<<<<

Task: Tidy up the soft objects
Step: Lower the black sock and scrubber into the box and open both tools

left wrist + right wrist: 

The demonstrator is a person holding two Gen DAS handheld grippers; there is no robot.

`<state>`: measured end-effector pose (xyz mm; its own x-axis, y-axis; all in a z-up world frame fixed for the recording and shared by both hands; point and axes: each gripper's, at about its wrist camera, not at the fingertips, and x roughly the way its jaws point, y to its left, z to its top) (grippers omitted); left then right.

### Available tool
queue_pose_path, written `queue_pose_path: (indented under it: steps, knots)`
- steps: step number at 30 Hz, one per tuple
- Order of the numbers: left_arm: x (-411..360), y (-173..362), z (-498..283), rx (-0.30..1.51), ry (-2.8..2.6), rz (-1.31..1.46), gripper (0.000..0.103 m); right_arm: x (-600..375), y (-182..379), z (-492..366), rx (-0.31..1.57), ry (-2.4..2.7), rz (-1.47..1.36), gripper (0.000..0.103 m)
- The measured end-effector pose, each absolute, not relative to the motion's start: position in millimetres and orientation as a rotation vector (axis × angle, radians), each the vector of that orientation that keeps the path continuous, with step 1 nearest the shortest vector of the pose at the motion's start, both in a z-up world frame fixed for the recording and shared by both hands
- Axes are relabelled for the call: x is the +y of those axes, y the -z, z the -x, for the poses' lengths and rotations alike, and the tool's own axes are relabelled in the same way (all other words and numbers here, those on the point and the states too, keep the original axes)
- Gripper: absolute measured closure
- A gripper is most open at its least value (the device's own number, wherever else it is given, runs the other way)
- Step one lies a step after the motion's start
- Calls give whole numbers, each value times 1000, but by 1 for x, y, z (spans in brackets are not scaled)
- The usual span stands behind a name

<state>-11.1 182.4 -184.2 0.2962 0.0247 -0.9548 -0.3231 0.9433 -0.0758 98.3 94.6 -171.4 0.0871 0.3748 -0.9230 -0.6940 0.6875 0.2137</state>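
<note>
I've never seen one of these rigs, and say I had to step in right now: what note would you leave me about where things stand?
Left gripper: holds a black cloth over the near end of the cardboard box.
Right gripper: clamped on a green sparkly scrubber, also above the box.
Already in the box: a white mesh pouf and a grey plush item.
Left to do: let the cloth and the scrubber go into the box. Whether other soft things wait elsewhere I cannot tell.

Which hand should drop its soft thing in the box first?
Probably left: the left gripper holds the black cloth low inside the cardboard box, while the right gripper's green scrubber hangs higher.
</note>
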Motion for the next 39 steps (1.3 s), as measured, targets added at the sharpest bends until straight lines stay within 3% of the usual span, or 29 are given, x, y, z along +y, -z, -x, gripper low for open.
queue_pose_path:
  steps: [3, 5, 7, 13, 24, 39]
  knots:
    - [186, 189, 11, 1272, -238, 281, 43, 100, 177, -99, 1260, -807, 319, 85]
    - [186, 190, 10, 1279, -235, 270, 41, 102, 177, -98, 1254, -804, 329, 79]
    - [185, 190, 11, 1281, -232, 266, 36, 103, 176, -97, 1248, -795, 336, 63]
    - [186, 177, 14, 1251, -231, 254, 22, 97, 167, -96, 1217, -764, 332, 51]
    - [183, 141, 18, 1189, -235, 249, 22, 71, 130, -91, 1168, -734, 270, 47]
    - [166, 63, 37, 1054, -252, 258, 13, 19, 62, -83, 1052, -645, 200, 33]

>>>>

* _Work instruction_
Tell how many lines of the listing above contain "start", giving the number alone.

* _Result for this exercise_
2